… The riders are the street-level manifestation of an overturned industry, as restaurants are forced to become e-commerce businesses, outsourcing delivery to the apps who outsource it to a fleet of freelancers.
…At the dawn of the food-app era, back in 2016 or so, companies awash in venture capital paid fat wages with hourly guarantees and some riders made $2,000 a week.
“With Postmates you’d average $10 a job,” said Rodney Chadwick, a courier since 2016. “They’d have a Blitz and the Blitz would be like $15 a job, sometimes $20.”
As more riders signed up, supply met demand and the apps’ generosity evaporated. By 2017, Mr. Chadwick said, Postmates paid $4 or $5 a job. Riders usually do two or three orders an hour.

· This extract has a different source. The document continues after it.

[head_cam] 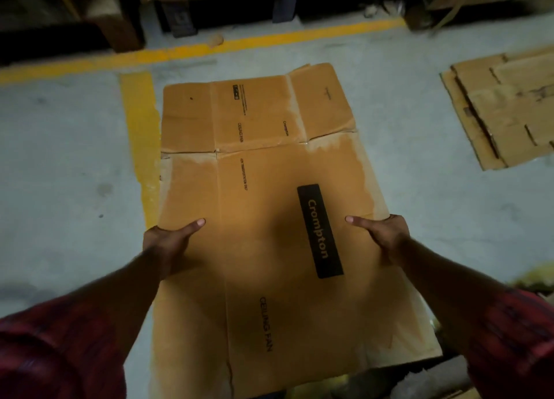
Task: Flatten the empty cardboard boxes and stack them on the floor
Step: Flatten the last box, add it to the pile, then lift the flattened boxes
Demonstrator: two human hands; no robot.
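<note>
Above the floor point(75, 158), a cardboard box point(269, 188), already flattened, is held by both side edges.
It forms one flat sheet, printed face up, with its flaps spread at the far end; I cannot tell whether that far end touches the concrete. The left hand point(168, 242) grips the left edge and the right hand point(380, 236) grips the right edge. Each has its thumb laid on top and its fingers hidden beneath, so both are clamped on the cardboard. This wide, matched hold likely keeps so broad a sheet level and easy to steer. Just beside its left edge runs a yellow line point(141, 135) painted on the concrete. Well apart to the right lies a pile of flattened cardboard point(509, 111), probably the stack it is meant for. Dark shelving point(90, 9) stands along the far side.
</note>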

The riders I talked to average hourly wages in the midteens with tips, though I met a couple of Jedi Masters who cleared over $20. My rookie earnings added up to just under $10 an hour — $5 below the city’s minimum wage.
Postmates says its couriers in New York City average $18.50 an hour. But it counts only the time when a courier is out on an order as part of that hour. The long stretches I spent staring at my silent phone like a jilted boyfriend, waiting for it to ping? Not part of my workday, according to Postmates.
The apps roll out ever-changing and often confusing menus of bonuses and incentives borrowed from the video-game and slot-machine industries, engineered to convince riders that they may yet win as long as they keep playing. But with so many riders chasing the same prizes, they often fall short.
…A deliveryman in the West Village showed me screenshots of a 23-minute wait at a restaurant for which Caviar compensated him all of 83 cents. When I was dispatched to an ice cream store in Times Square that turned out to be closed, Postmates paid me 61 cents for my wasted time, then took it back. “Payout has been adjusted following your request to cancel the delivery,” the note read.
On my first DoorDash shift, a lunch run in Brooklyn, I learned about the company’s interesting tipping policy.
DoorDash offers a guaranteed minimum for each job. For my first order, the guarantee was $6.85 and the customer, a woman in Boerum Hill who answered the door in a colorful bathrobe, tipped $3 via the app. But I still received only $6.85.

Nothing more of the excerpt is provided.